The timeliness that the museum is set to open its doors at the end of the tenure of President Barack Obama and during a period where there is a need for clarity and understanding around issues of race are nothing short of divine.
This journey began in 2005 when the museum’s director, Lonnie Bunch was driving from Chicago to Washington, D.C., for a new job as the founding director of the Smithsonian’s National Museum of African American History and Culture. Bunch shares, “It was an opportunity, and an obligation to my community, that far outweighed my reservations.”
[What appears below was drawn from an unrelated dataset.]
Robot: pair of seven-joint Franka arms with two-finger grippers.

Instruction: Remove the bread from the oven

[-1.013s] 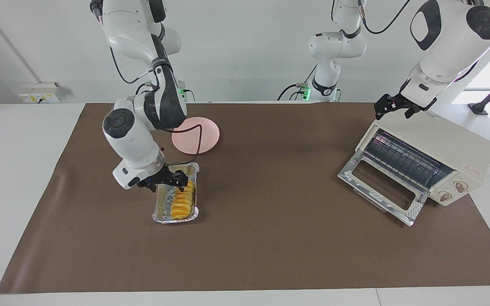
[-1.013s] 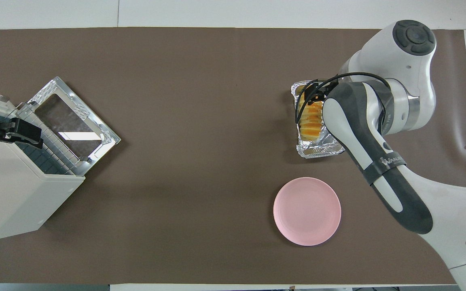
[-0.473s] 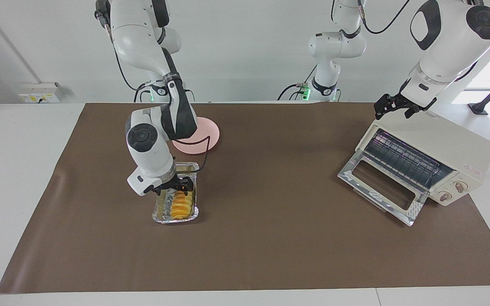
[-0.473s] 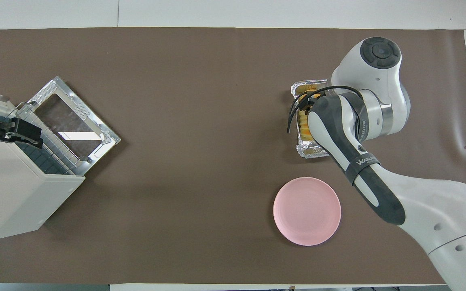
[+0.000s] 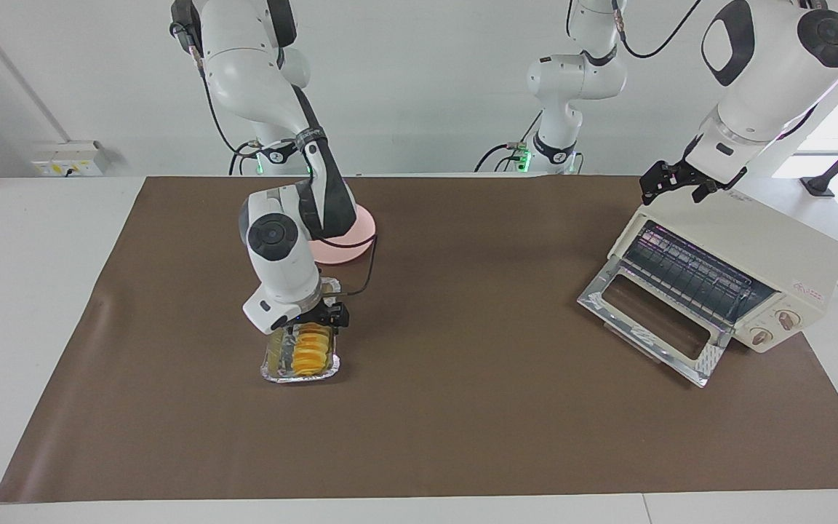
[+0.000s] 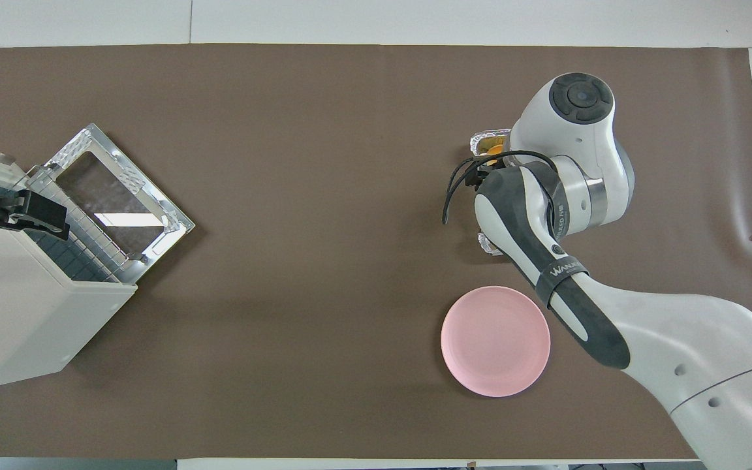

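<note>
- My right fingers [image 5: 316, 324] are spread wide and have hold of nothing; they are low over the bread [image 5: 306, 349], which lies directly under them in the foil tray [image 5: 277, 372] on the tabletop [image 5: 463, 407]; whether the pads already touch the loaf I cannot tell.
- Risk here: the fingers stand over one end of the loaf, not its middle; if I close there, I judge it may tip or slide out as I lift; it looks soft, so a hard squeeze could crush the ridges.
- Second risk: the tray looks light; a fingertip that catches its wall could drag it or lift it along with the bread.
- The pink plate [image 5: 361, 236] sits near these fingers, partly under my right arm; a careless swing could knock it.
- The oven [image 5: 746, 255] is well apart from my right fingers, its door dropped open and no bread on its rack; so the loaf is already out.
- My left fingers [image 5: 672, 186] wait spread and empty just over the oven's top corner; any sag would bump the oven and shift it.
- The facing view shows the loaf, the tray and my right fingers; in the overhead view my right arm covers them, leaving only a tray corner [image 6: 482, 138] and a sliver of bread [image 6: 493, 149].
- The overhead view shows the whole plate [image 6: 495, 341], and my left fingers [image 6: 23, 214] over the oven's [image 6: 17, 326] door-side edge.
</note>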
The museum will be dedicated fittingly by President Barack Obama, and will serve as a place where all Americans can learn about the richness and diversity of the African American experience. They will have the chance to experience what it means to their lives and how it helped shape this nation. A place that transcends the boundaries of race and culture that divide us, and becomes a lens into a story that unites us all, according to the museum’s site.
Other great finds at the museum will be the exhibit known as “Objects of Power” which includes historical artifacts from the museum as narrated by familiar voices such as, Physician and NASA Astronaut, Mae Jemison, Congressman and Civil Rights Leader, John Lewis, Political Activist, Angela Y. Davis, Media Proprietor, Oprah Winfrey, Singer/Songwriter Sheila E., just to name a few.
The grand opening weekend for the museum will have a concert featuring Living Colour, Public Enemy, The Roots, Experience Unlimited (EU), Meshell Ndegeocello, and a special guest to be announced.
The weekend will also feature Freedom Sounds: A Community Celebration that will include musical performances, dance, spoken word, oral history activities, a drum circle, storytelling, and interactive workshops and a mural wall by artist Cey Adams.
There will be opportunities to explore and celebrate the museum’s rich content and stories. The festival will include all the Southern and Caribbean cuisine your heart desires including southern BBQ, soul food, Caribbean jerk, and more.
** The features highlighted in this article are from Smithsonian magazine’s September issue.